Wisła Kraków pokonała we Wrocławiu miejscowy Śląsk 2:0 (0:0) w spotkaniu 12. kolejki Lotto Ekstraklasy. Wynik ten przerwał passę dziewięciu ligowych spotkań bez porażki zespołu prowadzonego przez Jana Urbana.

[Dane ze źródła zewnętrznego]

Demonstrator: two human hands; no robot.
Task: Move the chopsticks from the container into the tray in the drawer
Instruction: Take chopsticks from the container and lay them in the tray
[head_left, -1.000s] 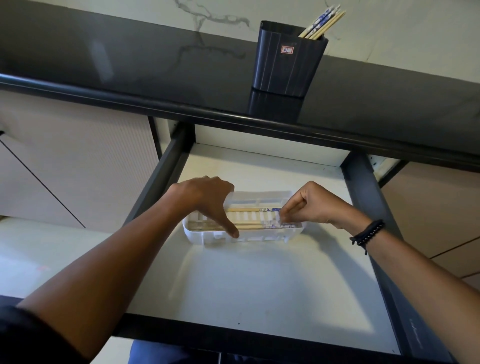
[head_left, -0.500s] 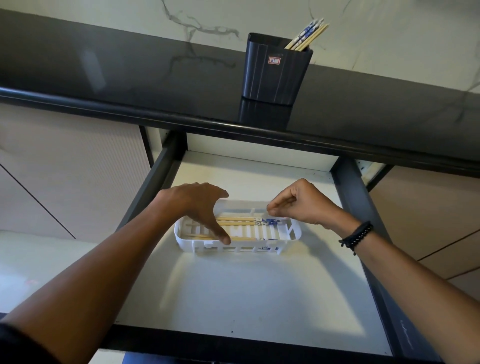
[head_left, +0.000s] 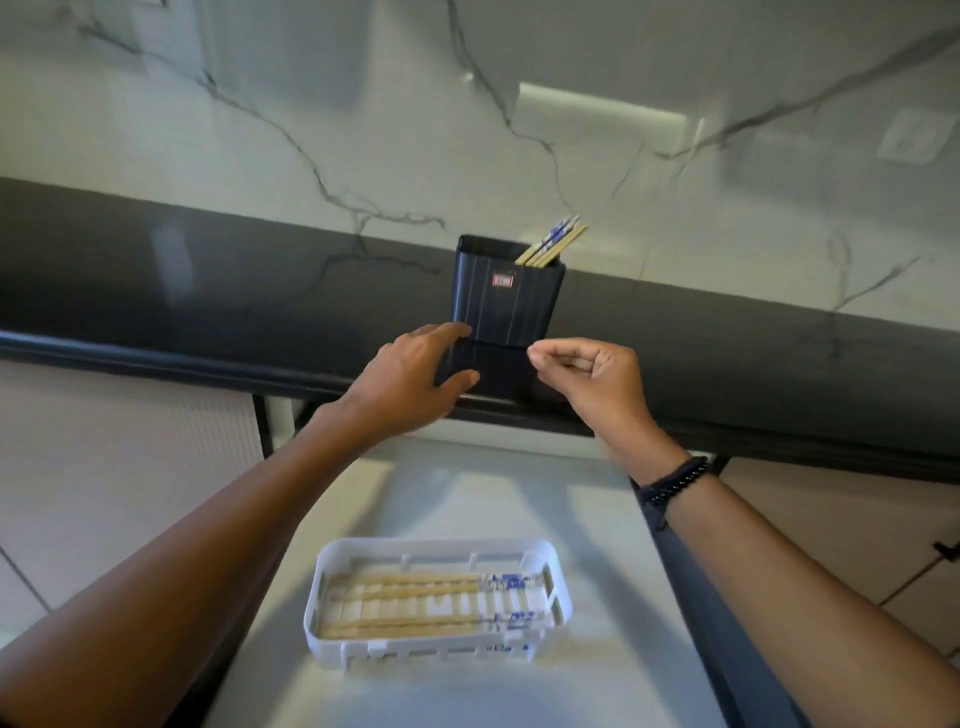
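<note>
A black container (head_left: 506, 299) stands on the dark counter with a few wooden chopsticks (head_left: 553, 243) with blue-patterned tops leaning out at its right. My left hand (head_left: 410, 374) is raised just left of the container's base, fingers spread, holding nothing. Just right of the base my right hand (head_left: 587, 376) hovers with its fingers curled and pinched, nothing visible in it. Below, a white slotted tray (head_left: 558, 582) rests on the drawer floor with several chopsticks (head_left: 415, 587) lying lengthwise in it.
The open drawer (head_left: 467, 499) has a white floor and dark side rails. The dark counter (head_left: 156, 291) runs across, backed by a white marble wall (head_left: 363, 130). Pale cabinet fronts lie on both sides of the drawer.
Both hands have left the tray and risen to the counter, either side of the container. The view has tilted up, so the tray now sits low in frame.
</note>
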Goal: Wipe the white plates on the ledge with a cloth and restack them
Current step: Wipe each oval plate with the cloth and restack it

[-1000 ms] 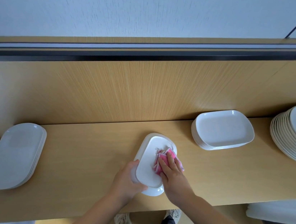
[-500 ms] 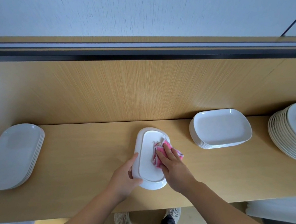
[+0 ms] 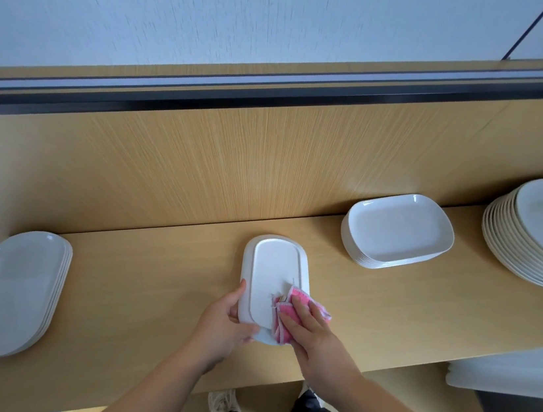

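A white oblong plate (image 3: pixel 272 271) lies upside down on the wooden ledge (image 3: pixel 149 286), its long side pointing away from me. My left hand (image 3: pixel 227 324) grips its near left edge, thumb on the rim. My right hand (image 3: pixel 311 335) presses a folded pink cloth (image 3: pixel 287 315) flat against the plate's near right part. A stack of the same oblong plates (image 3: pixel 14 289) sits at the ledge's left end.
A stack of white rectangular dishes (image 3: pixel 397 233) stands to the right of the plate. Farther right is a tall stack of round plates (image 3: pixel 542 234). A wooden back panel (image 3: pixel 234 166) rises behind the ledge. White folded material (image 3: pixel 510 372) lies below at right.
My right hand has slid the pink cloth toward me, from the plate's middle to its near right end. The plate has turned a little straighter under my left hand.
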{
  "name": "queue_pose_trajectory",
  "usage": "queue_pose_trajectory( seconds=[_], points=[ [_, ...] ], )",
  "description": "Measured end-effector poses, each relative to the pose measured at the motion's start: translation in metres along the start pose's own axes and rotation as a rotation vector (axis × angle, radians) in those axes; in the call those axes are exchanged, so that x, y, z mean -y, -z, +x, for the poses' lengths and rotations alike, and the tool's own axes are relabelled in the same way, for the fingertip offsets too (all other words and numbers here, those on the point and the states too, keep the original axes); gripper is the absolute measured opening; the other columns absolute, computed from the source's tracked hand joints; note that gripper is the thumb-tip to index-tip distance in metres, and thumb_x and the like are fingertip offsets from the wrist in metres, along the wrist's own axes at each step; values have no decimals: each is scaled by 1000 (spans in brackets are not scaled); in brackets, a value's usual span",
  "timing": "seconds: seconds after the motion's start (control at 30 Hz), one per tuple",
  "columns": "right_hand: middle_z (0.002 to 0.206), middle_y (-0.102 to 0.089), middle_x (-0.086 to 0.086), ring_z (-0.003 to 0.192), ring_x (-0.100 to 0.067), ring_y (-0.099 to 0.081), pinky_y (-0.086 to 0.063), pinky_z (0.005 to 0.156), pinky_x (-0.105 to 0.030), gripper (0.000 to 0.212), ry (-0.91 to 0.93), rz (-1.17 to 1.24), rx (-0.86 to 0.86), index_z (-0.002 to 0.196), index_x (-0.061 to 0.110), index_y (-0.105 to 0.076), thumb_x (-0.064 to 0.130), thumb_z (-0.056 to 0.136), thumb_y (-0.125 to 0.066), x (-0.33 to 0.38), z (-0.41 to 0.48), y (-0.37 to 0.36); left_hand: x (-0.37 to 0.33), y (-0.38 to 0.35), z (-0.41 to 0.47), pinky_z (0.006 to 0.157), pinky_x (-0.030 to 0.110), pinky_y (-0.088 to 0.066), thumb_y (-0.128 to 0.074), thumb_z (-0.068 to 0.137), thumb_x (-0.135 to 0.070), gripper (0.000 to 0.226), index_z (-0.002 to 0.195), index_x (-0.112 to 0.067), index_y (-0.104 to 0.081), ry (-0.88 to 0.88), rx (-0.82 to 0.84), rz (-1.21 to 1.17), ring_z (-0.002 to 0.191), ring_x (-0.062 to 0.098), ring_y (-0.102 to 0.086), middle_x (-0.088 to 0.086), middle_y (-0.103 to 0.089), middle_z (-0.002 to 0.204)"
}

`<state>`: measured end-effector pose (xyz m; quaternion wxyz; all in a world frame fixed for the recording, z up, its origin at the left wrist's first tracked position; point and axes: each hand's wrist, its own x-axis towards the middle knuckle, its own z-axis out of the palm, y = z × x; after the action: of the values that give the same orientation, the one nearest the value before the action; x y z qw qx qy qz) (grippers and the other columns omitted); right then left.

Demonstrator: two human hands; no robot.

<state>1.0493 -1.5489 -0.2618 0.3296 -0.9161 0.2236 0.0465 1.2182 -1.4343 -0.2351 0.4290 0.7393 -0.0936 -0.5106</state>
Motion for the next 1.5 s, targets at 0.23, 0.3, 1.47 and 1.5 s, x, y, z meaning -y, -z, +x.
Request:
queue_pose_trajectory(
  seconds=[0.23, 0.3, 1.47, 1.5],
  points=[
    [158, -28, -1, 145, -36, -25, -24, 114, -51, 59, -14, -179, 175, 148, 27, -38, 41, 94, -20, -5, 25, 24, -11, 2, 0, 76, 38, -60, -71, 78, 7, 90, 151, -24, -26, -42, 37, 84, 77, 16, -62, 2, -65, 94],
    [163, -9, 5, 150, -28, -4, -13, 120, -46, 51, -19, -207, 177, 153, 30, -24, 38, 103, -24, -12, 35, 25, -12, 3, 1, 75, 37, -60, -70, 78, 7, 89, 151, -23, -27, -47, 38, 97, 72, 14, -60, 2, -65, 91],
    [156, -27, 5, 144, -30, -17, -10, 111, -56, 51, 331, -386, 153, 150, 29, -31, 44, 105, -11, -19, 34, 23, -19, -2, -2, 63, 25, -57, -75, 75, 7, 91, 149, -22, -32, -54, 30, 108, 74, 10, -64, -1, -66, 94],
    [152, -38, 5, 141, -29, -29, -22, 110, -54, 47, 353, -421, 112, 147, 30, -36, 41, 105, -18, -22, 31, 22, -19, -2, -2, 64, 27, -58, -76, 74, 6, 92, 149, -22, -31, -50, 33, 99, 79, 13, -65, 1, -67, 97]
  ],
)
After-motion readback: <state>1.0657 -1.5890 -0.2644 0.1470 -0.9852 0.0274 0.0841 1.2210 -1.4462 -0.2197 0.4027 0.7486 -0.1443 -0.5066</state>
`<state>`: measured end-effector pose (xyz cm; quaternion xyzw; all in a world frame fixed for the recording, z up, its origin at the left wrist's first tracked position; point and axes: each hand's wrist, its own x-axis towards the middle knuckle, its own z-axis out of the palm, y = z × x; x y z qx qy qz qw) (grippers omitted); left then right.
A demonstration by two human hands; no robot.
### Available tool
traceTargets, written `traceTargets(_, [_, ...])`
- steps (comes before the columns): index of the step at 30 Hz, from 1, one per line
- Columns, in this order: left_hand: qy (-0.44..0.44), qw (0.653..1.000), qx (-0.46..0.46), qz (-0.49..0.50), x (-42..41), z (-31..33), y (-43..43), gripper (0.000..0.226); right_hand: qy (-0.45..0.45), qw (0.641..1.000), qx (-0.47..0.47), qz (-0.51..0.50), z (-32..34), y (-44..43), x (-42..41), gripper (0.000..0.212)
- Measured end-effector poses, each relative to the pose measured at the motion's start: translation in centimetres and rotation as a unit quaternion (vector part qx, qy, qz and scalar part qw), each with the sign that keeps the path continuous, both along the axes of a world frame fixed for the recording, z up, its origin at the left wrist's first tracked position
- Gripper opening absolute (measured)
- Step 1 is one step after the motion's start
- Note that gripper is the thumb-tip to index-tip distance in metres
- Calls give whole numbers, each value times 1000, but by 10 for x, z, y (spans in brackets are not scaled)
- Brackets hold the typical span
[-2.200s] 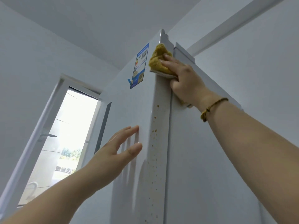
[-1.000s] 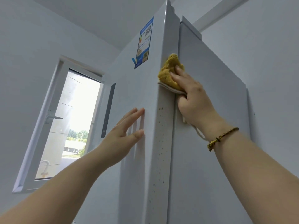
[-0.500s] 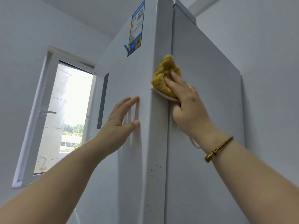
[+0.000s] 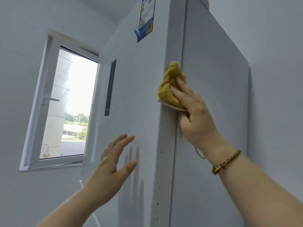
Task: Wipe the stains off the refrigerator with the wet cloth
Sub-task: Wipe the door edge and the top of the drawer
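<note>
The white refrigerator (image 4: 139, 95) fills the middle of the view. A narrow door edge strip runs down between its front and its side panel (image 4: 213, 104). My right hand (image 4: 195, 112) holds the bunched yellow wet cloth (image 4: 170, 86) against this strip, fingers laid over the cloth and thumb hidden. Below the cloth the strip carries small brown stains (image 4: 157, 184); above the cloth it looks clean. My left hand (image 4: 113, 163) is open with fingers spread, close to the front door, where its reflection shows. Whether it touches the door I cannot tell.
A blue energy label (image 4: 146, 18) is stuck near the top of the front door, and a dark vertical panel (image 4: 110, 87) sits on its left. A window (image 4: 68, 104) is in the left wall. A grey wall (image 4: 278, 79) stands close behind the fridge on the right.
My right hand has slid the cloth down the edge strip from near the fridge's top. The specks where it passed are gone. My left hand has dropped lower along the front door.
</note>
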<state>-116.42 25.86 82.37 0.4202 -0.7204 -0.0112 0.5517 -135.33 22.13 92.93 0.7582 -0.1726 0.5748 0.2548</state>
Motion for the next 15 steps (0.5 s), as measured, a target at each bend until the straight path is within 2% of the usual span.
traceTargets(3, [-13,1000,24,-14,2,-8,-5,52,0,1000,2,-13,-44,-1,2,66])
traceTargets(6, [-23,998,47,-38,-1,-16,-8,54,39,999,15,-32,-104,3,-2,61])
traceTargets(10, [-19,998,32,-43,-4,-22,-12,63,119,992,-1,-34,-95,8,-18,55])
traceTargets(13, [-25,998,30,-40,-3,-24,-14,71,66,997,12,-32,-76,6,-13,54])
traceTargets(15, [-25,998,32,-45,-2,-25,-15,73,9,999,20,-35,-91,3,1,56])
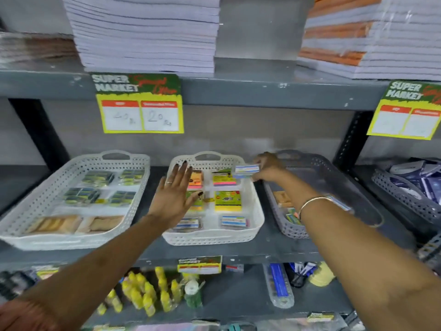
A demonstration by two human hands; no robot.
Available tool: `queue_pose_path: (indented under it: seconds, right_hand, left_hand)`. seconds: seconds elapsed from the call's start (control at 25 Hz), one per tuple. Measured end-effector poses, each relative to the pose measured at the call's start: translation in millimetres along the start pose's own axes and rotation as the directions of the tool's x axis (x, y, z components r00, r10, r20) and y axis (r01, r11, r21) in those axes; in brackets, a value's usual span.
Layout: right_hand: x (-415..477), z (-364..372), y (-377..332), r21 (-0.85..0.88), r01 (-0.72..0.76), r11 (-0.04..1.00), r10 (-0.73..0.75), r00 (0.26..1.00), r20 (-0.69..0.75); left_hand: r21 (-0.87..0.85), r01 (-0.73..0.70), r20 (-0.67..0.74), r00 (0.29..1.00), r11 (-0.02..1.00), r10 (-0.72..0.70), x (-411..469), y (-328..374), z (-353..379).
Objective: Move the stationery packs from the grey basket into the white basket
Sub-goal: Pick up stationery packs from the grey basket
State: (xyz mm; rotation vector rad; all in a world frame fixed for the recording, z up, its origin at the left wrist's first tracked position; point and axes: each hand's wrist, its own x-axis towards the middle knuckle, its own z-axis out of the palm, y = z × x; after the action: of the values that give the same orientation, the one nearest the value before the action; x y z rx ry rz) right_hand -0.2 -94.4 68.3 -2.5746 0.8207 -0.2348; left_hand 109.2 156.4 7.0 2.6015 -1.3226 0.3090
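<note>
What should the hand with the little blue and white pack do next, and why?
Probably lower it into the middle white basket: the right hand holds the blue and white pack over that basket's back right corner, where bare floor shows.

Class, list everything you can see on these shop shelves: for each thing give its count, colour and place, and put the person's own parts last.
paper stacks: two, white and white-orange, top shelf
price cards: two large, yellow-green, hanging from the top shelf's edge
left white basket: one, middle shelf, holds dark and tan packs
white basket: one, centre, holds yellow, orange and blue-white packs
grey basket: one, right of centre, a few packs left
stationery pack: one, blue-white, held over the white basket's far right corner
yellow bottles: many, bottom shelf
left hand: open, flat over the white basket
right hand: gripping the stationery pack
</note>
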Motion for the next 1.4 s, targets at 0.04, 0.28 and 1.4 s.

W pierwszej połowie grę prowadził Śląsk, który miał większe posiadanie piłki, ale Biała Gwiazda grała dobrze w defensywie i wyprowadzała groźne kontrataki. W 9. minucie Wisłą mogła objąć prowadzenie, jednak Paweł Brożek minimalnie przestrzelił, a Carlitos nie zdołał dobić piłki do pustej bramki. Odpowiedzieć mógł Artur Piech, który znalazł się w dogodnej sytuacji. Górą z tej konfrontacji wyszedł golkiper krakowian, Michał Buchalik. Podopieczni trenera Jana Urbana mieli też dwa dogodne stałe fragmenty gry po faulach na Jakubie Koseckim, jak się później okazało nie zamienili ich na gole.
Po przerwie Wisła miała coraz więcej miejsce, co pozwalało im wyprowadzać szybkie i ładne dla oka kontry. Pomimo dobrych okazji do bramki nie trafili jednak Brożek i Carlitos. Po kilku minutach po wznowieniu gry wynik spotkania otworzył Imaz, a w 69. minucie sędzie zdecydował się przyznać “jedenastkę” gościom, którą na bramkę zamienił Carlitos. Wrocławianie atakowali do końca, aby zmienić niekorzystny wynik. W sobotni wieczór Michał Buchali był jednak w bardzo dobrej dyspozycji i mecz zakończył się wynikiem 0:2.
Śląsk Wrocław – Wisła Kraków 0:2 (0:0)
Bramki: Jesus Ilmaz i Carlitos Lopez.
Śląsk Wrocław: Wrąbel – Pawelec, Celeban (C), Tarasovs, Čotra – Kosecki, Chrapek (71. Vacek), S. Riera, Pich – Piech (71. Madej) – Robak.
Wisła Kraków: Buchalik – Arsenić, Głowacki (C), González, Sadlok – Basha, Llonch – Boguski (75. Bartosz), Lopez, Balleste (84. Wojtkowski) – Paweł Brożek (73. V. Pérez).